Nests are small and cup-shaped, 5–6 cm in diameter and similar depth. These are skillfully woven from grasses and fine bark strips, bound with spider webs, and lined with animal hair, wool, and feathers. The female appears to be responsible for construction, but both sexes maintain and make repairs. Nests are usually located among the foliage in crowns of trees or shrubs, and only rarely seen in mistletoe. Sometimes nests are constructed in forks or on branches, and rarely in dead foliage. There is conflicting evidence on whether nests occur colonially with some records recording multiple nests in close proximity while others in isolation. There is some evidence of site fidelity and nest trees may be shared with active nests maintained by several other species, including wagtails, magpie-lark, woodswallows, and other honeyeater species.

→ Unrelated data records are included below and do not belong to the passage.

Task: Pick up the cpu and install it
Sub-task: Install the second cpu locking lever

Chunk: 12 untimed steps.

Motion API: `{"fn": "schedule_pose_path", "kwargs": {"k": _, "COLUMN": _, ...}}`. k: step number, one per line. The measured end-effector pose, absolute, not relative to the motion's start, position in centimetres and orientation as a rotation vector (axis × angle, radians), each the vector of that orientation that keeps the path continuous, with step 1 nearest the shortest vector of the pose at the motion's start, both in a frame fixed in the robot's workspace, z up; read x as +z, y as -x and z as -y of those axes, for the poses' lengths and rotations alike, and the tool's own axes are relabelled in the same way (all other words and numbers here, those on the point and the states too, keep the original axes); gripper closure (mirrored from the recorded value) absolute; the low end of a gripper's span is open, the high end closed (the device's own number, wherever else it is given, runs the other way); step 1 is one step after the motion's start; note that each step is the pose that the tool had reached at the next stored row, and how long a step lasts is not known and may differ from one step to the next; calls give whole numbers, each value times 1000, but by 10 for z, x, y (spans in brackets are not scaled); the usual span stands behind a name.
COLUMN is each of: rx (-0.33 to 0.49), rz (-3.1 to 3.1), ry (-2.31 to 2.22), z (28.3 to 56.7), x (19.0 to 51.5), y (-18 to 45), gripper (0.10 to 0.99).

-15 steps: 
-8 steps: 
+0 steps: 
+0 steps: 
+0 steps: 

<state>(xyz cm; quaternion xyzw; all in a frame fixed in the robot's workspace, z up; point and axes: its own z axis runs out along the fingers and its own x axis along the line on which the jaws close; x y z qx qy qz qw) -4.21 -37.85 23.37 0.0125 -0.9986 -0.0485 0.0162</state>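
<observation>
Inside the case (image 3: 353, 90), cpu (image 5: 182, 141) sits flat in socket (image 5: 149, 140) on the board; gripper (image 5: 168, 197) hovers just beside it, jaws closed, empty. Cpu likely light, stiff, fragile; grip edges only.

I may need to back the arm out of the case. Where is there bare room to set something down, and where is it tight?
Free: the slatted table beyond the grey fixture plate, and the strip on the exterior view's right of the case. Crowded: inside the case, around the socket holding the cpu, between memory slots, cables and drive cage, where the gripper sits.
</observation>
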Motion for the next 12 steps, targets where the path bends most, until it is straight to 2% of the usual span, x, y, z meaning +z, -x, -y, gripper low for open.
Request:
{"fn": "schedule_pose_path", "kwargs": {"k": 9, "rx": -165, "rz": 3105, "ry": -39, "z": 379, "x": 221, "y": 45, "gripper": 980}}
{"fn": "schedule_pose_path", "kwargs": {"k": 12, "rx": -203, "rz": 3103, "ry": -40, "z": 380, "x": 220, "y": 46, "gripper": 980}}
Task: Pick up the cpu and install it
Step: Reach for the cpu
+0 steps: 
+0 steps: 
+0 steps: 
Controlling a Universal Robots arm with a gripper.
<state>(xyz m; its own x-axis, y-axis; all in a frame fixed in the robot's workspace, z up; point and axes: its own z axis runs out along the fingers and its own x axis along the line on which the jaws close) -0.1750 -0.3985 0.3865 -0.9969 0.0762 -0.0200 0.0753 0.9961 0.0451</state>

Incubation of eggs is most likely solely by the female for a period of 13–15 days. Both parents feed the offspring during the nestling period of 11–15 days, and then for a further 2 weeks after fledging until independence.

The nests are parasitized by pallid (Cacomantis pallidus) and fan-tailed cuckoos (Cacomantis flabelliformis) and Horsfield's (Chrysococcyx basalis) and shining bronze-cuckoos (Chrysococcyx lucidus).

==Conservation status==
The white-plumed honeyeater is considered by the International Union for Conservation of Nature (IUCN) to be of least concern for conservation and this is also the case for all Australian states and territories.

== Threats ==
Exotic vertebrate predators, such as cats and dogs, are a direct threat to white-plumed honeyeater populations. Loss of trees and vegetation from watercourses are also a direct threat. They are able to adapt to suburban environments, especially where native gardens are present and thus habitat loss may result in species movements into these areas.

== Climate effects ==
The white-plumed honeyeater body-size has been observed to change over recent decades, with individuals becoming smaller in extended drought, but showing an overall trend towards larger body-size since the 1960s. This is correlated with increasing temperatures in the regions surveyed, with body size increasing by 0.064% per year. Range changes are further likely to occur as climatic conditions and water availability becomes more variable.